Unfortunately, here’s another attempt to put everything known about the de novo creation of genes back into the context of evolution, albeit without the typical focus on mutations and/or natural selection.

Excerpt:

It takes an extreme amount of energy to counteract many attacks from layers of immune responses, including special attack peptides (see post on antimicrobial peptides or AMPs), and multiple enzymes.

See for comparison: Vitamin B3 may help prevent certain skin cancers and Vitamin/cancer evidence
See also: Are We Eating Our Way to Prostate Cancer—A Hypothesis Based on the Evolution, Bioaccumulation, and Interspecific Transfer of miR-150
I mentioned in a blog post yesterday that Lynnette Ferguson is the senior author and that she was one of the two people who asked me to submit an invited review of nutritional epigenetics to the journal “Nutrients.” My invited review Nutrient-dependent pheromone-controlled ecological adaptations: from atoms to ecosystems was returned without review.
Now, these authors claim: “This is a hypothesis-driven manuscript, so we have had our limitations in terms of finding desired published literature.” That claim shows how far some people may be willing to go to present the claims made by others about nutritional epigenetics and microRNAs as if they were based on original thoughts. Ferguson and others blocked publication of my review:

Abstract excerpt:

This atoms to ecosystems model of ecological adaptations links nutrient-dependent epigenetic effects on base pairs and amino acid substitutions to pheromone-controlled changes in the microRNA / messenger RNA balance and chromosomal rearrangements. The nutrient-dependent pheromone-controlled changes are required for the thermodynamic regulation of intracellular signaling, which enables biophysically constrained nutrient-dependent protein folding; experience-dependent receptor-mediated behaviors, and organism-level thermoregulation in ever-changing ecological niches and social niches. Nutrient-dependent pheromone-controlled ecological, social, neurogenic and socio-cognitive niche construction are manifested in increasing organismal complexity in species from microbes to man.

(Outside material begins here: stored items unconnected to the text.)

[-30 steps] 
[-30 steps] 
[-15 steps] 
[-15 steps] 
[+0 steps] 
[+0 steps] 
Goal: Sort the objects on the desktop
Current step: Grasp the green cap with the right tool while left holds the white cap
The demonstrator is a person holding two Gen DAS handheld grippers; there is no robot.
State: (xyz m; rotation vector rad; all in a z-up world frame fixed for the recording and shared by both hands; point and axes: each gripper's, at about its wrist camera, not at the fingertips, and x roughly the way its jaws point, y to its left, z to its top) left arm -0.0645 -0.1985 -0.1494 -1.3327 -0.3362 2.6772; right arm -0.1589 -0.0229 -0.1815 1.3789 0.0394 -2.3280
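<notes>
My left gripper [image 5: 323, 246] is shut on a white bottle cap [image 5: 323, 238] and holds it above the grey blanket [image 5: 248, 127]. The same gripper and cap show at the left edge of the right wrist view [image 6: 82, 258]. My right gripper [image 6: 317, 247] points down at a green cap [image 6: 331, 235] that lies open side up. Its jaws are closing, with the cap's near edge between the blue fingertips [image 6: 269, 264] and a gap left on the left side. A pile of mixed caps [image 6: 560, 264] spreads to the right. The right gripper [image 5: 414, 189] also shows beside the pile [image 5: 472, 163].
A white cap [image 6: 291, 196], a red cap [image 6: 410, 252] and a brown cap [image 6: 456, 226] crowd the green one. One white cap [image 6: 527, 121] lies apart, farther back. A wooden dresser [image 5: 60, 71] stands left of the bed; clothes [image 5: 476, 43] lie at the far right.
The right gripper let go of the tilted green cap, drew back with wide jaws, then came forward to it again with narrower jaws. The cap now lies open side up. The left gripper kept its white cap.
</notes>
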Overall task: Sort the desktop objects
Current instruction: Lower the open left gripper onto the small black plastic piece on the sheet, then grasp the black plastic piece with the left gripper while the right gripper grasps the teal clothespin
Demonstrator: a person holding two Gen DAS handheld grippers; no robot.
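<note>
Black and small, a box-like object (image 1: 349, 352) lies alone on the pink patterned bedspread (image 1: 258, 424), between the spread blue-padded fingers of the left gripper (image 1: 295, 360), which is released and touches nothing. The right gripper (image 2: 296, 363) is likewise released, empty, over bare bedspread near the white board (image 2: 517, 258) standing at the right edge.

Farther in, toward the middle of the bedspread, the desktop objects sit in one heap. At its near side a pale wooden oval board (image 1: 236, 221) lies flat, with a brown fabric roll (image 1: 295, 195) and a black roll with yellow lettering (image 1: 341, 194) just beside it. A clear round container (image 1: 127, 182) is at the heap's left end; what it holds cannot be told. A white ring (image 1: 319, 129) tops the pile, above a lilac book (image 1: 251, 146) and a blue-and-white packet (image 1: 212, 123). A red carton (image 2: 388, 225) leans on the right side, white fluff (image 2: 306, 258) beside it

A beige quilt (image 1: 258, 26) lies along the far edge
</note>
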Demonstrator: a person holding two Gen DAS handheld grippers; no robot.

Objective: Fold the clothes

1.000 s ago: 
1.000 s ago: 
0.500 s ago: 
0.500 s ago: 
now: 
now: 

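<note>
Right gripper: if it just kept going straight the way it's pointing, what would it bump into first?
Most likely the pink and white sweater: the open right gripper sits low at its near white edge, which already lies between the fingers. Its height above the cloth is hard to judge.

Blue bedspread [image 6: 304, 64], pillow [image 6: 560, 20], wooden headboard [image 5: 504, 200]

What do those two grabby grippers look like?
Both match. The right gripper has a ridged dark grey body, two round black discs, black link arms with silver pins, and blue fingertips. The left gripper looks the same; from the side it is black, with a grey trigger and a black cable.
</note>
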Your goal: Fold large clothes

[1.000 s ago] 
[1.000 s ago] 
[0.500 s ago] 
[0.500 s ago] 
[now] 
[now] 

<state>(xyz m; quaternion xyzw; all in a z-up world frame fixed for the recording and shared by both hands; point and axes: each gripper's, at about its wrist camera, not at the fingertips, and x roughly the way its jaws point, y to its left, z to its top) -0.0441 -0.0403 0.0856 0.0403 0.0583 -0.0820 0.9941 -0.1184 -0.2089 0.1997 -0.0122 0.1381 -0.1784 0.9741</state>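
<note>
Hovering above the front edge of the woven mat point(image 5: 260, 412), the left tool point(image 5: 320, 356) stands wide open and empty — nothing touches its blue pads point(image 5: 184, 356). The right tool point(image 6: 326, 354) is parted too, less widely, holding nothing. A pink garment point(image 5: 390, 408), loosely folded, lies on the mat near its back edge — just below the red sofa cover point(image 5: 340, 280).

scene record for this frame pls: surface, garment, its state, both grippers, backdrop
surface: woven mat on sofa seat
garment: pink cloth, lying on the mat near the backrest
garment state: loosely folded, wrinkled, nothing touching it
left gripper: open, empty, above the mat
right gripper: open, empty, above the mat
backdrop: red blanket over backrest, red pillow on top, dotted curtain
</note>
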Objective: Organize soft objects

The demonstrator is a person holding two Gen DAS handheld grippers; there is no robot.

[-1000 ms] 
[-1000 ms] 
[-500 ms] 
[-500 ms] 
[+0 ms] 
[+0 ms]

My comment: Rarely do I find someone whose works have also been prevented from being distributed by those who want to use the information for their own personal gain at the cost of the suffering and death of anyone waiting for a cure for cancer, or for more effective treatment options with less severe side effects. But, I’m sure there must be others like me, who are waiting to see people like Lynnette Ferguson exposed for who they really are.
See also: Heterozygous colon cancer-associated mutations of SAMHD1 have functional significance

Excerpt:

The three major determinants of DNA replication fidelity that control the spontaneous mutation rate are nucleotide selectivity by DNA polymerases, proofreading by replicative DNA polymerases, and the mismatch repair (MMR) system (6). Failures in the two latter determinants have now been firmly associated with the development of cancer (7), but they cannot account for the increased spontaneous mutation rates in most cancers (5).

The first determinant, nucleotide selectivity by DNA polymerases, can be affected by changes in the absolute and relative concentrations of the four deoxyribonucleoside triphosphates (dNTPs).

Reported as: Misregulation of DNA building blocks associated with the development of colon cancer
Excerpt:

…studies in mice, yeast, and cultures of human cells showed that these cancer-specific mutations eliminated the SAMHD1 function and that this led to an elevation and imbalance in dNTP levels and hence an increased mutation rate.
“What’s so remarkable about our observation is that even if only one of the two SAMHD1 gene copies is lost, it affects dNTP levels with an increased mutation rate as a result. Together with a deficiency in the protein MLH1, which is involved in the correction of mutations and is often mutated in colon cancers, we can see a huge increase in the number of emerging mutations,” explains Professor Andrei Chabes.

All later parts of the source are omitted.